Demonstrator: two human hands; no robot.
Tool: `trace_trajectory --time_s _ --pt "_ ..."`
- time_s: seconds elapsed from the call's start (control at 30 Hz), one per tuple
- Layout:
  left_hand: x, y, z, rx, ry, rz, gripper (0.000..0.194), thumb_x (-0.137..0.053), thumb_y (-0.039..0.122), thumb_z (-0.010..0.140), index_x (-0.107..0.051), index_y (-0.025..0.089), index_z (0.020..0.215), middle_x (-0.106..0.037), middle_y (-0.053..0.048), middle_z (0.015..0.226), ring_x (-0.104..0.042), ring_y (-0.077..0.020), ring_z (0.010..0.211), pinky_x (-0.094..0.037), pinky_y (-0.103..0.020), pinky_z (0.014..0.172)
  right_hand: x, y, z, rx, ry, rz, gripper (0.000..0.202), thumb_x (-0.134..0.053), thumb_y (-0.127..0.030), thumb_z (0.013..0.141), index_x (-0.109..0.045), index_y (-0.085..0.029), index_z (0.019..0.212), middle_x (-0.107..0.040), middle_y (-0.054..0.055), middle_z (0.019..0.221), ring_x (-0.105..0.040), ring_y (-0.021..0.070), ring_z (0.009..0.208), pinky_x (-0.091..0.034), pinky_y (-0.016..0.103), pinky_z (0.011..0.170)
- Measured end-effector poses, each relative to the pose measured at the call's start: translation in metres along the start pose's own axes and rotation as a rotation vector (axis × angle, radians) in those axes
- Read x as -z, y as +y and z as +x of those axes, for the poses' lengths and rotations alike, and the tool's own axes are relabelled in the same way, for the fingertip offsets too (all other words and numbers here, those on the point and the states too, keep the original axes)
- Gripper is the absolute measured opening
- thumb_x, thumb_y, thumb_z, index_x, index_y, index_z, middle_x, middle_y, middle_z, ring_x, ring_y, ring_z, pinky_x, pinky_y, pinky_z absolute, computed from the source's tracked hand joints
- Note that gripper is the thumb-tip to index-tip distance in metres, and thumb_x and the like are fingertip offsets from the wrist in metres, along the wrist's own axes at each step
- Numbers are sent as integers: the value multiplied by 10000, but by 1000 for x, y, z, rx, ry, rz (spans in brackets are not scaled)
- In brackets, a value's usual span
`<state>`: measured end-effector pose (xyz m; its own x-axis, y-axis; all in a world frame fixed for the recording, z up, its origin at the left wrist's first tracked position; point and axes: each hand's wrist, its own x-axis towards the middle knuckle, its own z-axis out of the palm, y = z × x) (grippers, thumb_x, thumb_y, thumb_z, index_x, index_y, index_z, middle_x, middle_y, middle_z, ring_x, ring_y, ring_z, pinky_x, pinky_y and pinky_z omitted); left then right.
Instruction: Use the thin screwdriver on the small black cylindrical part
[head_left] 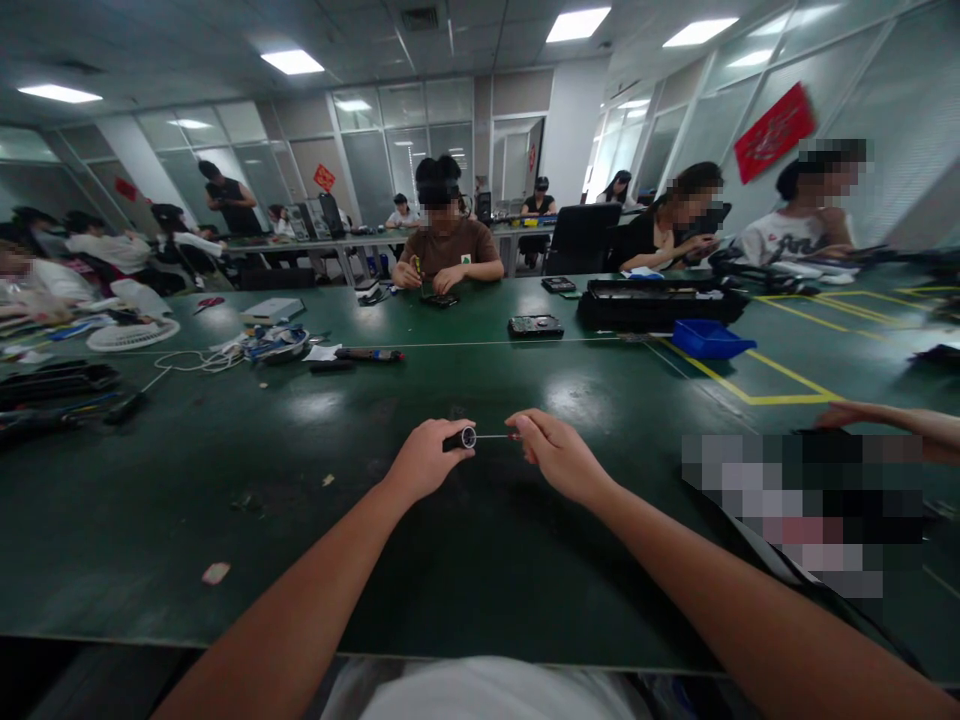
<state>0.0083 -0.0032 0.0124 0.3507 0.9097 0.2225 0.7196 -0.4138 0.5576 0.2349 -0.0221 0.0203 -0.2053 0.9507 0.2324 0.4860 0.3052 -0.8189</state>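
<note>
My left hand (426, 458) is closed around a short black cylinder (468, 437) whose round end, ringed in silver, faces me. Thin and straight, the metal shaft of a screwdriver (493, 436) runs between my hands, its left end at the rim of the cylinder. My right hand (553, 455) is closed on the screwdriver's red handle, most of which the fingers hide. Whether the shaft touches the cylinder or passes in front of it, I cannot tell. Both hands are over the green tabletop (480, 560), close to its middle.
A power screwdriver (369, 355) lies beyond my left hand, near a bundle of cables (276, 342). Farther off are a hard drive (535, 326), a long black casing (660, 303) and a blue bin (711, 338). Across the table a person (448, 245) works; another person's hand (862, 413) reaches in at right.
</note>
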Motion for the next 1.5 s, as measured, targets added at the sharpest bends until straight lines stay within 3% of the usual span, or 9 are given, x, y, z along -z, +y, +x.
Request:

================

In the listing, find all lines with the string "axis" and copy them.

Worked solution:
- Measured end-effector poses, each relative to the pose measured at the call's start: translation in metres along the start pose's own axes and rotation as a rotation vector (axis × angle, radians) in those axes
`<state>`: measured end-effector pose (xyz m; its own x-axis, y-axis; all in a world frame fixed for the recording, z up, its origin at the left wrist's first tracked position; point and axes: each hand's wrist, its own x-axis towards the middle knuckle, its own z-axis out of the palm, y = z × x) (grippers, thumb_x, thumb_y, thumb_z, index_x, index_y, index_z, middle_x, middle_y, middle_z, ring_x, ring_y, ring_z, pinky_x, pinky_y and pinky_z omitted); left then right.

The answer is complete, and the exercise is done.